A to Z of Making It, Music, My Stories, Unsung Heroes

Music Is A Game of Lifers

Look at any artist or band you like and you will notice one important element. They are lifers in the music business. They are the people who have had million dollar highs. They are the people who have had million dollar super lows and losses. They are the same people who have reclaimed those million dollar highs only to see hard times come again. They are the same people who just keep on going, eventually achieving those highs again.

Dee Snider went through a long and drawn-out bankruptcy proceeding after Twisted Sister imploded. This is his big low from the platinum highs of “Stay Hungry” three years earlier.

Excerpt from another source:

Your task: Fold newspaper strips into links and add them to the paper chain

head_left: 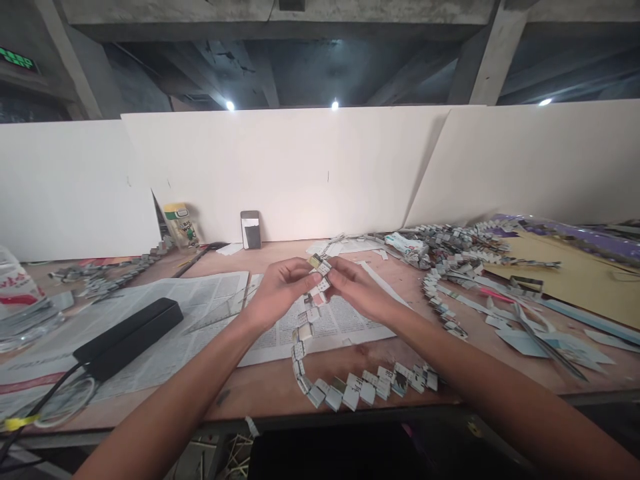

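Note:
A zigzag chain of folded printed paper (299,350) runs up from the table's front edge to my two hands. My left hand (285,287) pinches its upper end from the left, with the thumb on the folded links. From the right, my right hand (353,283) grips the same end, fingertips close to those of the left. The lower part of the chain curves and lies along the front edge, passing toward my right forearm. Newspaper sheets (350,327) lie beneath the hands. A clear ruler (220,312) rests left of my left hand.
At left lie a black power brick (130,337) with a cable and a plastic-wrapped bottle pack (23,300). A phone (251,230) and a jar (181,227) stand by the white partition (290,173). More paper chains (450,243), scissors (543,337) and paper strips cover the right side.

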`<state>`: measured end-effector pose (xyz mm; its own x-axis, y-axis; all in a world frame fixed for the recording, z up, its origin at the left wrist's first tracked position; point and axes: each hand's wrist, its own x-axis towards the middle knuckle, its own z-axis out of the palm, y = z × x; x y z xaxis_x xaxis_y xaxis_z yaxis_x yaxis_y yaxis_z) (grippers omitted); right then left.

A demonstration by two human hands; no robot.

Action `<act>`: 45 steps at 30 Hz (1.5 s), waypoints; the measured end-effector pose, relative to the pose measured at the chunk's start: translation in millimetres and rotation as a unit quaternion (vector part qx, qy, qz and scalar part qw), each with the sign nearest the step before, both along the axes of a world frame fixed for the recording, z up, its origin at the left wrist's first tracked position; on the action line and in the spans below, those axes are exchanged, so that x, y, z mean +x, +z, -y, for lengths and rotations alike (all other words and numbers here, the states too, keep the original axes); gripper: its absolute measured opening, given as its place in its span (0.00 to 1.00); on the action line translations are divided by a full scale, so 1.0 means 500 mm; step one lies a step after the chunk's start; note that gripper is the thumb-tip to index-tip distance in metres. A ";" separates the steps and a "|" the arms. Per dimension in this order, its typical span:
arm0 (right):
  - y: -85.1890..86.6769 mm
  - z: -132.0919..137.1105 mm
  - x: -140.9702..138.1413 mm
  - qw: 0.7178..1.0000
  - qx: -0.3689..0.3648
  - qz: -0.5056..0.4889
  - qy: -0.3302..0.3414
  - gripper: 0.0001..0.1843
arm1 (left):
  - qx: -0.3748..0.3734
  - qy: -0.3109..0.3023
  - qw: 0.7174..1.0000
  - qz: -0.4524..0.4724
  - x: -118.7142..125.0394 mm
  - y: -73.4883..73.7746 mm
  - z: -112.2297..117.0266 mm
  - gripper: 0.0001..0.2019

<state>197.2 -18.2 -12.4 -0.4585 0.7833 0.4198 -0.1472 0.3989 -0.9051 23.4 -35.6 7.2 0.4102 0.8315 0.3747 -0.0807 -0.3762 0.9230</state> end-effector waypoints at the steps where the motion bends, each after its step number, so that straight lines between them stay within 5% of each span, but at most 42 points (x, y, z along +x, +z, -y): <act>1: -0.002 0.002 -0.004 0.998 -0.034 -0.013 0.041 0.14 | 0.018 0.025 0.999 -0.008 0.000 0.000 0.000 0.09; 5: -0.007 0.015 -0.014 0.996 -0.049 -0.008 0.077 0.14 | 0.041 0.094 0.994 -0.031 0.000 0.001 0.001 0.09; 13: 0.013 0.038 -0.019 0.990 0.052 0.116 -0.053 0.13 | 0.029 0.056 0.998 0.018 0.007 0.003 0.000 0.12; 17: 0.011 0.035 -0.017 0.983 0.053 0.166 -0.050 0.14 | 0.018 0.085 0.996 0.025 0.006 -0.004 -0.009 0.10; 25: 0.014 0.039 -0.011 0.979 0.070 0.189 0.000 0.15 | -0.005 0.029 0.999 0.016 -0.005 -0.009 -0.019 0.12; 31: 0.005 0.039 -0.009 0.986 -0.004 0.164 0.004 0.16 | 0.023 0.048 0.998 -0.030 -0.008 -0.011 -0.023 0.13; 37: 0.002 0.042 -0.033 0.968 -0.207 -0.003 0.140 0.23 | -0.001 -0.017 0.999 -0.045 -0.006 -0.002 -0.002 0.12; 45: -0.003 0.041 -0.050 0.960 -0.233 -0.093 0.125 0.12 | -0.018 0.014 1.000 -0.003 -0.003 -0.020 -0.014 0.13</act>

After bankruptcy he was free to make a new record and re-negotiate publishing deals.

The next high came when he signed a high pay deal with Elektra Records for the project that would become Desperado.

The next low started when Dee got that call that Elektra Records had dropped Desperado and shelved the album. That kicked off a process of more lows. Elektra didn’t just drop Desperado, they also prevented Dee from recording for any other label. Basically a record label that claims they are here to protect artists was destroying the career and personal finances of Dee Snider. Dee Snider is a SMF, so he just kept on going, trying to get out the rights to his songs returned to him. He kept on going trying to get the right to license the Desperado record to another label for a fair price. In the end, the only thing that Elektra Records would accept was full reimbursement of the money they’d laid out for the deal—$500,000, or $50,000 per song.

But, but, the record labels are here to protect their artists.

But, but, the record labels are here to negotiate longer copyright terms that will last on average over 120 years because that is the only way they can protect their artists.

The truth is, the record labels are there to make money from the lifers in the music business. It’s that simple.